The main TED conference are held annually in Vancouver, British Columbia, and its companion TEDActive is held in Whistler, B.C.[7][8] Prior to 2014, the two conferences were held in from Long Beach and Palm Springs, California, respectively.[9] TED events are also held throughout North America and in Europe and Asia, offering live streaming of the talks. They address a wide range of topics within the research and practice of science and culture, often through storytelling.[10] The speakers are given a maximum of 18 minutes to present their ideas in the most innovative and engaging ways they can.[11] Past speakers include Bill Clinton, Jane Goodall, Malcolm Gladwell, Al Gore, Gordon Brown, Richard Dawkins, Bill Gates, Bono, Mike Rowe, Google founders Larry Page and Sergey Brin, and many Nobel Prize winners.[12] TED's current curator is the British former computer journalist and magazine publisher Chris Anderson.[13]

Since June 2006,[1] the talks have been offered for free viewing online, under an Attribution-NonCommercial-NoDerivs Creative Commons license, through TED.com.[14] As of April 2014, over 1,700 talks are freely available on the website.[15] In June 2011, the talks' combined viewing figure stood at more than 500 million,[16] and by November 2012, TED talks had been watched over one billion times worldwide.[17]

Background[edit]

Bill Clinton addresses TED, 2007

TED's mission statement begins:

We believe passionately in the power of ideas to change attitudes, lives and ultimately, the world.
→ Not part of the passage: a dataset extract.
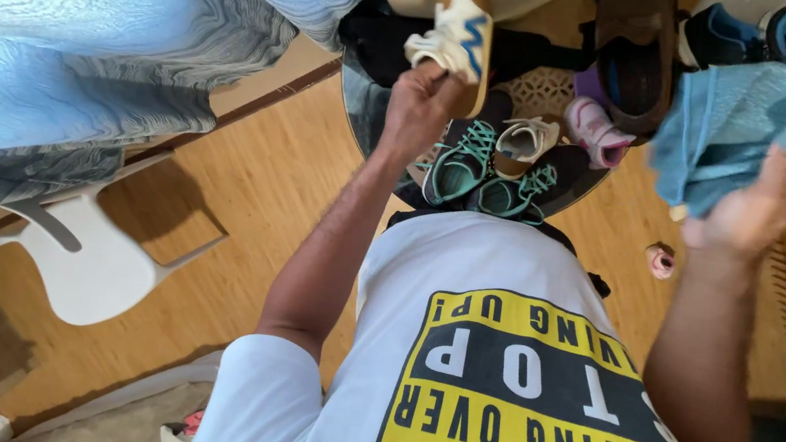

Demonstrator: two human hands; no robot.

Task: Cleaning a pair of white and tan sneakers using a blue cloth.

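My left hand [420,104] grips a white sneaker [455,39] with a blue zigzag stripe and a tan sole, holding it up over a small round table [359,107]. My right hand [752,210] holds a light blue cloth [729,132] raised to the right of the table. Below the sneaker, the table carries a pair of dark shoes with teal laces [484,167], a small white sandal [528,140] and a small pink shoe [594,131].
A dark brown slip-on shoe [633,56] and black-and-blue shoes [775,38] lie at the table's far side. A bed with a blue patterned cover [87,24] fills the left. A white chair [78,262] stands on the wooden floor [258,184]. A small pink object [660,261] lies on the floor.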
So we're building here a clearinghouse that offers free knowledge and inspiration from the world's most inspired thinkers, and also a community of curious souls to engage with ideas and each other.[18]

The TED staff of about 90 people is headquartered in New York City and Vancouver.

History[edit]

TED was conceived by architect and graphic designer Richard Saul Wurman, who observed a convergence of the fields of technology, entertainment and design (that is, "TED").[19] The first conference, organized by Harry Marks and Wurman in 1984, featured demos of the Sony compact disc, and one of the first demonstrations of the Apple Macintosh computer.[1][20] Presentations were given by famous mathematician Benoit Mandelbrot and influential members of the digerati community, like Nicholas Negroponte and Stewart Brand. The event was financially unsuccessful; it took six years before the second conference was organized.[21] From 1990 onward, a growing community of "TEDsters" gathered annually at the event in Monterey, California, until 2009, when it was relocated to Long Beach, California due to a substantial increase in attendees.[22]

Initially, the speakers came from the fields of expertise behind the acronym TED, but during the nineties, the roster of presenters broadened to include scientists, philosophers, musicians, religious leaders, philanthropists and many others.[21]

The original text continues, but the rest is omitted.